- Dzisiaj byliśmy w Berlinie. Od kilku dni obserwujemy agresję Rosji na Ukrainę, to jak Rosja konsekwentnie realizuje neoimperialną politykę i jak na terenie Ukrainy giną zarówno żołnierze jak i cywile. Dzisiaj premier Morawiecki wraz z prezydentem Litwy spotkali się z kanclerzem Niemiec Olafem Scholzem, by dać jasny sygnał, że Europa musi tu i teraz przyjąć miażdżące sankcje dla Rosji - mówił rzecznik rządu Piotr Müller po rozmowach premierów Polski i Litwy z kanclerzem Niemiec Olafem Scholzem.

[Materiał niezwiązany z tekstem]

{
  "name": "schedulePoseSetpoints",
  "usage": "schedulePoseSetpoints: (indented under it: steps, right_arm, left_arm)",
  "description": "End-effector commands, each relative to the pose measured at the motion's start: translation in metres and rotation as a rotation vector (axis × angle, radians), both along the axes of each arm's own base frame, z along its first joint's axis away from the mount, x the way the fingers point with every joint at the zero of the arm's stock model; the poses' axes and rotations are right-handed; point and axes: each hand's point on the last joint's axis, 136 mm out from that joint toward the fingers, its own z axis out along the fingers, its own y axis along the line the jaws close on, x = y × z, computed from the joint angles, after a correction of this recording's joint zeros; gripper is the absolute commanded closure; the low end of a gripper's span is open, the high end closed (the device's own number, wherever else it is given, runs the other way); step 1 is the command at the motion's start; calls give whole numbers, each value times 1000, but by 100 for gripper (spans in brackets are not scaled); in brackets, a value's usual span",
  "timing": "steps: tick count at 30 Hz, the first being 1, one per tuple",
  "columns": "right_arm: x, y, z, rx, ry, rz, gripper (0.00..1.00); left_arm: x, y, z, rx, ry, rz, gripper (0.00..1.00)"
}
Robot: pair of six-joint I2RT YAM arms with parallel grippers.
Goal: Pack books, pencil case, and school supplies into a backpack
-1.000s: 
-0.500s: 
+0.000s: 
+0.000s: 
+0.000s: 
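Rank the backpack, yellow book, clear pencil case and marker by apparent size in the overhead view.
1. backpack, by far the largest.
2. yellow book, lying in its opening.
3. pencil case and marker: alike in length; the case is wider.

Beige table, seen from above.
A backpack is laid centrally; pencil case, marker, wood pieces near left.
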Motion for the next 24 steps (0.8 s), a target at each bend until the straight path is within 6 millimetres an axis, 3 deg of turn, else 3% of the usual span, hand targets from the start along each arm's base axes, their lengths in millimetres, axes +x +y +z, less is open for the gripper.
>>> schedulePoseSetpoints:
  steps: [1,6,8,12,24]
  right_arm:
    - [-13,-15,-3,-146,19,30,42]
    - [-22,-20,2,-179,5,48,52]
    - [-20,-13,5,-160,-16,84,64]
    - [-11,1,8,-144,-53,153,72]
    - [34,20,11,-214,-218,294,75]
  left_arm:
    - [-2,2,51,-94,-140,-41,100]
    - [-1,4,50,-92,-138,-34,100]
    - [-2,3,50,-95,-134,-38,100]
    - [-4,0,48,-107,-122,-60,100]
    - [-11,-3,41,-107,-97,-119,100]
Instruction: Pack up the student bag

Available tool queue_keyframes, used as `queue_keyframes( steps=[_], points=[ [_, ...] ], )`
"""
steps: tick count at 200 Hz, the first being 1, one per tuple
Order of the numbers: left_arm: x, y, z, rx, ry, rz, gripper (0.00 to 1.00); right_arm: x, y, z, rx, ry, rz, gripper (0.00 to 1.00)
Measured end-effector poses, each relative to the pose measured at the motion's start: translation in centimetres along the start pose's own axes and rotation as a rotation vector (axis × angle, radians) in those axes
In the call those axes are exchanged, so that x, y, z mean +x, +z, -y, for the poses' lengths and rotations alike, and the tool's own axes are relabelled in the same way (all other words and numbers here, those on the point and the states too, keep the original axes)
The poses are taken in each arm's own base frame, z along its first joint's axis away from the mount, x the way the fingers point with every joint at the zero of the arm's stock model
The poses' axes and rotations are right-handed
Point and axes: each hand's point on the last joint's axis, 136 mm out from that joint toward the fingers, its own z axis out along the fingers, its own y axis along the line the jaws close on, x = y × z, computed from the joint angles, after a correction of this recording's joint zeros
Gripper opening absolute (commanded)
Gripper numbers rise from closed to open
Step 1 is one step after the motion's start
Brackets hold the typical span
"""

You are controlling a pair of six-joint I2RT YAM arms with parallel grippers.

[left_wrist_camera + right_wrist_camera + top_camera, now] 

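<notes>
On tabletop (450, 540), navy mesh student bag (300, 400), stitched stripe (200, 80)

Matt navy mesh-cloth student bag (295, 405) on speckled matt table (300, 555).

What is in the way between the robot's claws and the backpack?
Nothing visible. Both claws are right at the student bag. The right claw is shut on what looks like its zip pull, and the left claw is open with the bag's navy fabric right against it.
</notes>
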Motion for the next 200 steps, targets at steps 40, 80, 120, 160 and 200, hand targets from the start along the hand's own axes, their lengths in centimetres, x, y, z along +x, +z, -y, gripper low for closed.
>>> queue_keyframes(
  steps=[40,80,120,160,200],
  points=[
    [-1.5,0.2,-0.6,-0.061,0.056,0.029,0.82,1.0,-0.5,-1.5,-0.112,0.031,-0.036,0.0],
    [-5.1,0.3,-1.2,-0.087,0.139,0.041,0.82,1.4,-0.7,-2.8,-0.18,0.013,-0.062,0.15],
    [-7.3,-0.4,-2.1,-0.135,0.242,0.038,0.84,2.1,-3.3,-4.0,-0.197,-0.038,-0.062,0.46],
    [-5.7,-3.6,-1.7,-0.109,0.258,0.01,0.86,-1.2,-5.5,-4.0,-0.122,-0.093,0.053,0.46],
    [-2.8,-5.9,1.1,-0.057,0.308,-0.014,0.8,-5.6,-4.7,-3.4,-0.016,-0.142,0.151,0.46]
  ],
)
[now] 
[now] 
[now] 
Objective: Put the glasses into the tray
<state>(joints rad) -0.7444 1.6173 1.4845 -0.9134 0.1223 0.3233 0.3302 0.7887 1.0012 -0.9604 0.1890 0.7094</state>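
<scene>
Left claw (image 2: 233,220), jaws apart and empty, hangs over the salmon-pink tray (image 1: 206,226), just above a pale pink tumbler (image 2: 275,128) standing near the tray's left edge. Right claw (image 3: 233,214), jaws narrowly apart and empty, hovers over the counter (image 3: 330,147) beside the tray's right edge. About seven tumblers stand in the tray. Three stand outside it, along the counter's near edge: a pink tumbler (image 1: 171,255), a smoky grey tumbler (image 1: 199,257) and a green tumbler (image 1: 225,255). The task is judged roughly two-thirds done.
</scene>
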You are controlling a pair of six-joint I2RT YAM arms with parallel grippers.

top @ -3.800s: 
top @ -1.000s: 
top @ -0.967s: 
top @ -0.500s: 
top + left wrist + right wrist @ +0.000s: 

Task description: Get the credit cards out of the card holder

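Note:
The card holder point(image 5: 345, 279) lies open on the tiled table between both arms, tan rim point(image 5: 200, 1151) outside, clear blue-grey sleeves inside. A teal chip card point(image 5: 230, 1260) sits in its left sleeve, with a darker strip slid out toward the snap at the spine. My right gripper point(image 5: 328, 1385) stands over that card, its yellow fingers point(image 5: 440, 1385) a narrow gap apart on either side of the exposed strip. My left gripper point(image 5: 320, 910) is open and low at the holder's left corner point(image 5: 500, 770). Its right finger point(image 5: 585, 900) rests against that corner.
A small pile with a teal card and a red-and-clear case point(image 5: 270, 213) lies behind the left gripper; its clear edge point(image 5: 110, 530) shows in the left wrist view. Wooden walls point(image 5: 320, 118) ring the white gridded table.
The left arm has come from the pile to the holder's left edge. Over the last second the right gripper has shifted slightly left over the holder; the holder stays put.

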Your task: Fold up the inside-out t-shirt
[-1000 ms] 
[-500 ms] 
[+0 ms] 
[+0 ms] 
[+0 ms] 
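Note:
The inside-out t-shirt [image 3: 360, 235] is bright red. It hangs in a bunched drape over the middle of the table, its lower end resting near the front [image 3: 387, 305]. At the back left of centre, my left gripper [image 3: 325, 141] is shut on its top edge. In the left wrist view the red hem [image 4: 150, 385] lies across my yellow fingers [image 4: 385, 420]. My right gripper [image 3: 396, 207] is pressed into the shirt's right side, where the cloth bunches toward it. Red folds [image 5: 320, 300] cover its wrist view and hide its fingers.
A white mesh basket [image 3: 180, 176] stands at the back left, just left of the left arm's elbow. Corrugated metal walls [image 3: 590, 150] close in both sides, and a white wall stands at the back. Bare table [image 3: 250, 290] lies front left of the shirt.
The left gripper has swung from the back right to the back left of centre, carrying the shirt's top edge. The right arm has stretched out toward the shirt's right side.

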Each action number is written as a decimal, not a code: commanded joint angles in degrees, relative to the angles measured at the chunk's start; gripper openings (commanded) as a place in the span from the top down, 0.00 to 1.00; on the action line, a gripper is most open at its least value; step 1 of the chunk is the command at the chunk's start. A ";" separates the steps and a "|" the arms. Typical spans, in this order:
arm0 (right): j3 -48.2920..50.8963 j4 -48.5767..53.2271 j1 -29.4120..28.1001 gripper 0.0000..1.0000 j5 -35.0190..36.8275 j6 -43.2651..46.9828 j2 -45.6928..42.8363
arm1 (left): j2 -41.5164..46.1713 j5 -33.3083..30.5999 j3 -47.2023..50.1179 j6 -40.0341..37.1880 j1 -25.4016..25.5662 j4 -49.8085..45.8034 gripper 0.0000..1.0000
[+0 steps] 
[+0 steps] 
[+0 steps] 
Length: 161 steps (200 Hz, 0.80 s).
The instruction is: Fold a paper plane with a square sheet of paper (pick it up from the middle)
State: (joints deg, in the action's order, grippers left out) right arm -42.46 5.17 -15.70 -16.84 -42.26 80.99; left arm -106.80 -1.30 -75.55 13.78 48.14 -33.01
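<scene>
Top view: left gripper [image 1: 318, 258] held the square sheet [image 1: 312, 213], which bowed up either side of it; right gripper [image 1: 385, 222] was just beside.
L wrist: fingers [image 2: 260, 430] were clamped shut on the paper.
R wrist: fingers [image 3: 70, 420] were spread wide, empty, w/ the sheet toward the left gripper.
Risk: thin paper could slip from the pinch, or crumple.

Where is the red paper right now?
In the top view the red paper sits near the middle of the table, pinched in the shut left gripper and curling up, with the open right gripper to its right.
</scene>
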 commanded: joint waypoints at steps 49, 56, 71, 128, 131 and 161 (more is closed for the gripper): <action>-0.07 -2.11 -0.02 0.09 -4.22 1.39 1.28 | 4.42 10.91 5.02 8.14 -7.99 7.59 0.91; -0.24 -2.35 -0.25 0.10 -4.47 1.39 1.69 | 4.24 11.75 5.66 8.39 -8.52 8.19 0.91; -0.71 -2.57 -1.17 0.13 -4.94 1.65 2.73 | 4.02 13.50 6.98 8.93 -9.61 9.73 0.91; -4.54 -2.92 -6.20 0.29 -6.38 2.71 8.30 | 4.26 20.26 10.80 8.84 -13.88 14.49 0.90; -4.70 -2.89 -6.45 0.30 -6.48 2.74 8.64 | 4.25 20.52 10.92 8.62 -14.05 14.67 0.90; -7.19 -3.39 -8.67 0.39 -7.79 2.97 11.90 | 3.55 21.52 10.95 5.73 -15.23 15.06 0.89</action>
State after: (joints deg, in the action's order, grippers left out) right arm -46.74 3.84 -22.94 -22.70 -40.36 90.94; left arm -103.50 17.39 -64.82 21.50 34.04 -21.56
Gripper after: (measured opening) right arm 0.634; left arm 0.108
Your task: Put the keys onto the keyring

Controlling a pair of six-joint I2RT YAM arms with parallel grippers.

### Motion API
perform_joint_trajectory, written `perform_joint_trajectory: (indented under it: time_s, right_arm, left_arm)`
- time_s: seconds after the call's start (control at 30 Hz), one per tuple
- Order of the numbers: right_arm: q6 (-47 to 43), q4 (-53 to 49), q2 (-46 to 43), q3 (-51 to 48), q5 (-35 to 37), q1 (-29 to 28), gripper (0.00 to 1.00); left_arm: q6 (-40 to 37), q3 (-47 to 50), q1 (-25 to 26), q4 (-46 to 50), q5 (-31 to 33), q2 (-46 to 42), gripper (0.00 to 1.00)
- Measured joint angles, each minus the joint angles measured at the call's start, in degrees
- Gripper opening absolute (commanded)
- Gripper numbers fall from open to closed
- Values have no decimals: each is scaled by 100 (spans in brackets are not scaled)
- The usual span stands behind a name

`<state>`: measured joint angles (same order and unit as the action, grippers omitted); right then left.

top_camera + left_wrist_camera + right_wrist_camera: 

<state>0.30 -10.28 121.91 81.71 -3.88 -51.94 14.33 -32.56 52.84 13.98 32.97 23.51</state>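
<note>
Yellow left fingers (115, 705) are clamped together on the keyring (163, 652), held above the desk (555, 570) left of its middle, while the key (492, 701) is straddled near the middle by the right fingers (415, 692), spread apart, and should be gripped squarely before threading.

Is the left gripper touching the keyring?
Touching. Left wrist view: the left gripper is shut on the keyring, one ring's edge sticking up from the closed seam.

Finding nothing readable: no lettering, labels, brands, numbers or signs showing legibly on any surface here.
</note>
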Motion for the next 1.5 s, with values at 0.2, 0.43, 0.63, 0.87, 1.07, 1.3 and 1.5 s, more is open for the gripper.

Mówił też o sankcjach, które powinny zostać przyjęte. Wymienił w tym kontekście: szybkie odcięcie od SWIFT, zamknięcie Nord Stream 1 i Nord Stream 2, odcięcie od pozostałych systemów bankowych, zamknięcie możliwości dostaw gazu, ropy i węgla z Rosji do Europy. - Te, które najbardziej dotkliwie uderzą Rosję - dodawał Müller.
Rzecznik rządu przekazał apel Polski do wszystkich krajów, aby do Ukrainy kierować dodatkową pomoc. - To dzisiaj Ukraińcy decydują o swoim losie. Sankcje są bardzo istotne, ale dostawy humanitarne i uzbrojenia są bardzo ważne - zaznaczał.
- Dzisiaj również premier Mateusz Morawiecki zadeklarował, że Polska poprze szybkie uzyskanie statusu kandydata do UE przez Ukrainę. Ważnym sygnałem byłaby również decyzja UE w sprawie wyłączenia wydatków na obronność z reguł budżetowych UE. Unia Europejska musi być gotowa również do tego, że Rosja podejmie dalej idące działania - mówił rzecznik.
Zapewnił, że polski premier jest w stałym kontakcie z premierem Ukrainy i codziennie wymieniają informacje na temat bieżącej sytuacji.
Przekazał również, że premier rozmawiał o zamknięciu przestrzeni lotniczej dla rosyjskich samolotów m. in z prezydentem Rumunii, premierami Finlandii i Szwecji, również z kanclerzem Austrii, przewodniczącą Komisji Europejskiej i szefem Rady Europejskiej.